She pushed those wide doors open without any effort whatsoever. They flung away from her fingertips, and Muralasa'Majere, Rose of the Mantis Court, and Queen of the Forest Nation, stalked into the Weapons Room, the clean rush of air in her wake causing the torches to flicker wildly. 

Hair as white as virgin snowfall spread out behind her somewhat like a banner, free of any constraints but for the thin circlet settled on her brow, which served as both humble crown and a setting for the slender veil that hung down over her eyes, apparently blinding, for there was no manner in which she could see through the cloth. But then... Muralasa'Majere had little need to see...for she was well and truly blind, and had been since birth. 

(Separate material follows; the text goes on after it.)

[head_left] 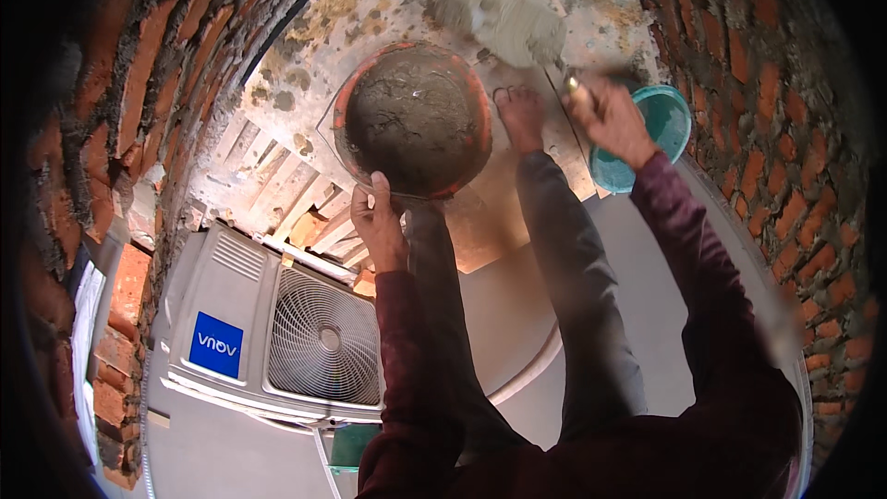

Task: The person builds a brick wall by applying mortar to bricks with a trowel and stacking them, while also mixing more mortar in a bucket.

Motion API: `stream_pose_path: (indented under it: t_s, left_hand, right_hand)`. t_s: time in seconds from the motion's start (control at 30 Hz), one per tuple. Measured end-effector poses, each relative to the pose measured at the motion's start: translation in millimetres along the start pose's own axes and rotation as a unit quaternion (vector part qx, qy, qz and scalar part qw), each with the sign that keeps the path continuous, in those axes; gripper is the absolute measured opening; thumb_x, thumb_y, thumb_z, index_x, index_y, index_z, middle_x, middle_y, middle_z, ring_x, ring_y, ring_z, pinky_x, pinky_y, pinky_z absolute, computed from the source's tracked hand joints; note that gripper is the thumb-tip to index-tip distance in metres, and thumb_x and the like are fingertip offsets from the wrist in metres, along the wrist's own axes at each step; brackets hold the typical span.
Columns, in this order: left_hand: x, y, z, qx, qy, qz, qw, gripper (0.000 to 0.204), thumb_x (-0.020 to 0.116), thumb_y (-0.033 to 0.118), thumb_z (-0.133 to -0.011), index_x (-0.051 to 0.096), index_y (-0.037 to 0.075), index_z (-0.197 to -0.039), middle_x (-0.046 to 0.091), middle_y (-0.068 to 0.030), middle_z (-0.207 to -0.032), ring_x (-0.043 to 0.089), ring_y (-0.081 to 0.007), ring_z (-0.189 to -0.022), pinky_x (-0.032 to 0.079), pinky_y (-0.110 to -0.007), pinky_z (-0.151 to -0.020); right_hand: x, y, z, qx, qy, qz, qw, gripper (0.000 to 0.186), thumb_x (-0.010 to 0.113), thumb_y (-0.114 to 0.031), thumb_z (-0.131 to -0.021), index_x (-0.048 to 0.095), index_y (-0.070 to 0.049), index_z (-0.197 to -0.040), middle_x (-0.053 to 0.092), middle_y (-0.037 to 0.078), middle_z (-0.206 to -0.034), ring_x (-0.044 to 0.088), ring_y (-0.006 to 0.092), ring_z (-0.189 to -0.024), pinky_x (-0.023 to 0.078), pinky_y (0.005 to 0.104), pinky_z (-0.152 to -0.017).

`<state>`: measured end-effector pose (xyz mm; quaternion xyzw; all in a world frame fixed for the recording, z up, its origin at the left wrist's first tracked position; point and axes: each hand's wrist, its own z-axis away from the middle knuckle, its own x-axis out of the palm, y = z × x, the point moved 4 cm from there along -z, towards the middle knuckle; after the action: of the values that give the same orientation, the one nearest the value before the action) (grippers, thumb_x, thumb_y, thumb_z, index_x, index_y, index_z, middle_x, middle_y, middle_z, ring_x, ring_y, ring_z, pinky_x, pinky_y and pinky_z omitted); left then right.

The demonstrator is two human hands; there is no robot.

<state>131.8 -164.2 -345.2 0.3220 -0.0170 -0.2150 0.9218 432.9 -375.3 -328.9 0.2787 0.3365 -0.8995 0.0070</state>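
My left hand [379, 231] is closed on the near-left rim of a round orange-red bucket [457, 74], which holds dark grey wet mortar [411, 120]. My right hand [610, 125] grips the handle of a trowel [575, 85], right of the bucket. The trowel's blade [540, 42] is over a pale, stained board [314, 55], with grey mortar about it; its exact outline is blurred. My bare foot [522, 120] stands between the bucket and my right hand. A teal basin [670, 120] sits just beyond my right wrist.
Rough brick walls with mortar rise on the left [139, 74] and right [785, 203]. Wooden slats [291, 185] lie at the board's near edge. Below are an air-conditioner outdoor unit [231, 277], a curved pale pipe [527, 370], a green object [351, 448] and a grey lower surface [212, 444].
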Motion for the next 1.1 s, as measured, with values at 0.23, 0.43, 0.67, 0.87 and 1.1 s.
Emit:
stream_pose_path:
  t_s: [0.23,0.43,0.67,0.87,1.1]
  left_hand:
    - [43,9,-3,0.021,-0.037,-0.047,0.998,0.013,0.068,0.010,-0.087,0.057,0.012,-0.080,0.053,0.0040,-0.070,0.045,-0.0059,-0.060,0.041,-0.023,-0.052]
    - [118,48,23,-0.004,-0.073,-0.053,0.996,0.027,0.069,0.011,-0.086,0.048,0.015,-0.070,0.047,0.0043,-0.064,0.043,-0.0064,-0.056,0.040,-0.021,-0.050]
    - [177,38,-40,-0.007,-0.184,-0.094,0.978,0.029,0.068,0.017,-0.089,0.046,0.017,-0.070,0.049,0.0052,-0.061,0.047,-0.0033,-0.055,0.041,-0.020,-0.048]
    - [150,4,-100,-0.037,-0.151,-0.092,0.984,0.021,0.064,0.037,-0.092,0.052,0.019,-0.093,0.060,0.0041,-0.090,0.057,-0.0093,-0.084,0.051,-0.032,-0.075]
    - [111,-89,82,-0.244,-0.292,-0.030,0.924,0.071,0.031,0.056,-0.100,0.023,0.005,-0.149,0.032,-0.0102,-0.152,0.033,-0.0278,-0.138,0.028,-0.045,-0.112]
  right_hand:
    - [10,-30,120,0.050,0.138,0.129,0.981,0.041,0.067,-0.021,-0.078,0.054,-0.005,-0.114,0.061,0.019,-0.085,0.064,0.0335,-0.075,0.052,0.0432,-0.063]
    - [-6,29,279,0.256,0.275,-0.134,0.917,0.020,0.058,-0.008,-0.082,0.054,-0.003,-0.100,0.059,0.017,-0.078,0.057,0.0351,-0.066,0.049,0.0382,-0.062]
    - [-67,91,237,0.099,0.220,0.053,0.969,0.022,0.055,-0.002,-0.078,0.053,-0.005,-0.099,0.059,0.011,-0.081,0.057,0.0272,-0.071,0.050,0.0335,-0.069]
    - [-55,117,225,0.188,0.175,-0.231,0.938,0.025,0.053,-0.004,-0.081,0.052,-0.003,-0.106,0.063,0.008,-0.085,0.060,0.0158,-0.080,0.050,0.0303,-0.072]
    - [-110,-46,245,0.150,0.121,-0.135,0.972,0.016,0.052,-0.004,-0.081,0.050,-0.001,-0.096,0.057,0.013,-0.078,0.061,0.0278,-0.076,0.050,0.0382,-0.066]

It was far from a well-known fact. Io, perhaps a few of her most trusted council members, and a handful of her personal guards and assistants were aware of the fact. It was...perhaps...suspected by the Weapons Master that this was the case. But from the way the elflet moved across the onyx floor, one couldn't say for sure. The secret to that...was the finely etched patterns on the clean stone floors. She read her path with her feet, could sense, smell, hear, and taste those around her. When she was in doubt, air currents guided her, as well as her acute sensitivity to various amounts of light and heat. Mura could read the world around her far better than any sighted creature would. And in the Weapons' Room, she could smell the spilled blood, taste the bottled anger and aggression, and feel the fear of the fleeing novice as he slipped out of the room, his footsteps and very heartbeat fading with the sweet scent of his fine Elvine blood. 

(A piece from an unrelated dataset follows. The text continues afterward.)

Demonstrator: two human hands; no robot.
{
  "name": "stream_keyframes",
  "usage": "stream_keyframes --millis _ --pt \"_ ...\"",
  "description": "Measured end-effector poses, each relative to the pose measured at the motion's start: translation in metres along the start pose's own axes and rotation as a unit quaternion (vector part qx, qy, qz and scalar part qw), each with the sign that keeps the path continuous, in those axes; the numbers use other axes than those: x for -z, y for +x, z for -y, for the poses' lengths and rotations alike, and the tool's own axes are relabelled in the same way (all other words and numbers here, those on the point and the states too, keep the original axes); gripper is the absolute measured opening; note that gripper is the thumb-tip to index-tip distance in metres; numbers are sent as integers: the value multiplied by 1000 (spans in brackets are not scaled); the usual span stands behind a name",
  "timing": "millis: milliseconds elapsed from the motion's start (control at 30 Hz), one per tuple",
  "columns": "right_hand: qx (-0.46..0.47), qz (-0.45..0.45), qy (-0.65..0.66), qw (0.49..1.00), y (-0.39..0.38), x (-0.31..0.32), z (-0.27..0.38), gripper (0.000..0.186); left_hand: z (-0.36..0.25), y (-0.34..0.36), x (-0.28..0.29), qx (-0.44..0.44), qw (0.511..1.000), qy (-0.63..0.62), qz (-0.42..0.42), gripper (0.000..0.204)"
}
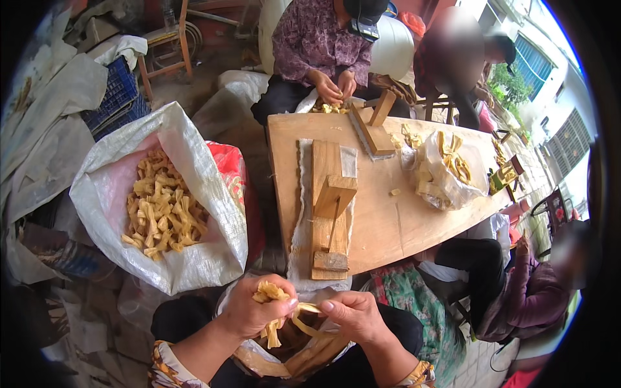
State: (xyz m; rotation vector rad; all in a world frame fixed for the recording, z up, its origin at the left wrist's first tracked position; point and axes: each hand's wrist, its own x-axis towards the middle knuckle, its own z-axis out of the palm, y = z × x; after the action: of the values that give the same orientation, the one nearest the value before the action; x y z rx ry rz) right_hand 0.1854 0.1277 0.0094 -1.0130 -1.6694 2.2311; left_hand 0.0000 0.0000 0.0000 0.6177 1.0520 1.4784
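My left hand is closed around a knotted bundle of pale yellow strips at the bottom centre. My right hand pinches a flat yellow strip that runs from that bundle, just to the right of my left hand. Below both hands an open sack sits between my legs, holding more material that is partly hidden. Just beyond my hands, a wooden tool with an upright block and a rod lies on a white cloth at the board's left end.
A wooden board table carries a bag of strips and another wooden tool. A sack of knotted pieces stands left, near blue crates. Co-workers sit opposite, at upper right and at right.
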Motion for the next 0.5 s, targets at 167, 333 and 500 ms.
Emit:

Shydria's body reeked of pent-up frustration. Her heart spoke of anger in its rhythm. Even her breathing, and the imperceptible manner in which her limbs brushed her own body. All of this Mura read in an instant. But the Elvine Queen was just as frustrated as the weapon's Master. Her reasoning was different, but the results were the same. 

"Ai'mi'o'thalaer'sai'cor'eilyraes'oli. Kaerol'mys, Shydia?" I see you failed to kill another one. Getting soft, Shydia? 

It was a taunt. It would take so very little to push the Drow over the edge and into a reasonable fighting mood. Such was not a tactic that Mura might have used in any other circumstance, but for her own burning resentment. 

She wasn't resentful of merely the Dark Elves. Nay. It wasn't that she found herself angered at any of her fellow elves at all. She was angry...because long ago the ones who were supposed to love and cherish her had sold her into marriage with an elf, any of the available Princling suitors, without once considering that she might have felt differently about the arrangement than they did. They had meddled. Twisted her Fate until she was facing the consequences of that meddling. It wasn't fair to her, any more than it was fair to the Drow standing before her, that their paths had come to this. She shouldn't provoke the woman. Shouldn't, but did.

So she would have to pay the price for that provocation. 

Standing weaponless in the middle of the Weapon's Room, Mura waited for Shydia's reaction and expected explosion without a flinch.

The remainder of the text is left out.